- [TASK DESCRIPTION]
Output the full listing that appears below, exactly as it is presented.
◇ ◇ ◇ ◇
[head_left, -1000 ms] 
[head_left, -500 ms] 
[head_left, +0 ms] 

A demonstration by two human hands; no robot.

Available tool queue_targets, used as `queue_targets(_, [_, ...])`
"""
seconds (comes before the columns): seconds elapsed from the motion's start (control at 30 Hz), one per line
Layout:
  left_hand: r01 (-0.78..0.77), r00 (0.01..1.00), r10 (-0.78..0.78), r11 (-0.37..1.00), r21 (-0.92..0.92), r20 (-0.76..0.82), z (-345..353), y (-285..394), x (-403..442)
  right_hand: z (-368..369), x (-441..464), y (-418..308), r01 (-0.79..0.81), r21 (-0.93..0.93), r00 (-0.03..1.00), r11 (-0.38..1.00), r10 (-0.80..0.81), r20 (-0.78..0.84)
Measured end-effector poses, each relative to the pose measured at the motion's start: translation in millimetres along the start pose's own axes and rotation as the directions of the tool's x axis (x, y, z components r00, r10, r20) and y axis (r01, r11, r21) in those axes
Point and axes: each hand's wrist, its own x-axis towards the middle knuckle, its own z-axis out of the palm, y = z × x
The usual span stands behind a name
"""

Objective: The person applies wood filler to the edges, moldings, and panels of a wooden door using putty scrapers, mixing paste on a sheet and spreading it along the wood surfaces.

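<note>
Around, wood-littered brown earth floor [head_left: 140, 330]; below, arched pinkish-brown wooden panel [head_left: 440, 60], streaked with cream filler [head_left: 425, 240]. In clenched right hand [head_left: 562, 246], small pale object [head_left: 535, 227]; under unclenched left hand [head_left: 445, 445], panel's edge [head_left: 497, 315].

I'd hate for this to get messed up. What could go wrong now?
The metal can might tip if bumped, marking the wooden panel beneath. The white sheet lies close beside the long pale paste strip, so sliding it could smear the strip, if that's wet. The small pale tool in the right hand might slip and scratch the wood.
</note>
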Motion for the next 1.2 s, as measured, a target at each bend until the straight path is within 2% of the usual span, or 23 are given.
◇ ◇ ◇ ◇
- [WRITTEN RESPONSE]
[head_left, -1000 ms] 
[head_left, -500 ms] 
[head_left, +0 ms] 

A demonstration by two human hands; no robot.

Available tool queue_targets, used as `queue_targets(_, [_, ...])`
"""
seconds (comes before the columns): seconds elapsed from the motion's start (control at 30 Hz), one per line
Layout:
  left_hand: r01 (-0.78..0.77), r00 (0.01..1.00), r10 (-0.78..0.78), r11 (-0.37..1.00), r21 (-0.92..0.92), r20 (-0.76..0.82), z (-345..353), y (-285..394), x (-403..442)
  right_hand: z (-368..369), x (-441..464), y (-418..308), r01 (-0.79..0.81), r21 (-0.93..0.93), r00 (-0.03..1.00), r11 (-0.38..1.00), r10 (-0.80..0.81), r20 (-0.78..0.84)
Measured end-effector poses, each relative to the pose measured at the motion's start: translation in millimetres along the start pose's own axes and rotation as the directions of the tool's x axis (x, y, z components r00, r10, r20) and y axis (r01, r11, r21) in those axes
Point and axes: each hand's wrist, its own x-axis towards the middle knuckle, its own z-axis out of the palm, y = z × x
The usual span stands behind a name
"""

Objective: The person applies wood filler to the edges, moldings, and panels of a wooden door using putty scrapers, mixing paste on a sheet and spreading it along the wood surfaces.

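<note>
Around, wood-littered brown earth floor [head_left: 140, 330]; below, arched pinkish-brown wooden panel [head_left: 440, 60], streaked with cream filler [head_left: 425, 240]. In clenched right hand [head_left: 562, 246], small pale object [head_left: 535, 227]; under unclenched left hand [head_left: 445, 445], panel's edge [head_left: 497, 315].

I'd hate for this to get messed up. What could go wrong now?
The metal can might tip if bumped, marking the wooden panel beneath. The white sheet lies close beside the long pale paste strip, so sliding it could smear the strip, if that's wet. The small pale tool in the right hand might slip and scratch the wood.
</note>
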Motion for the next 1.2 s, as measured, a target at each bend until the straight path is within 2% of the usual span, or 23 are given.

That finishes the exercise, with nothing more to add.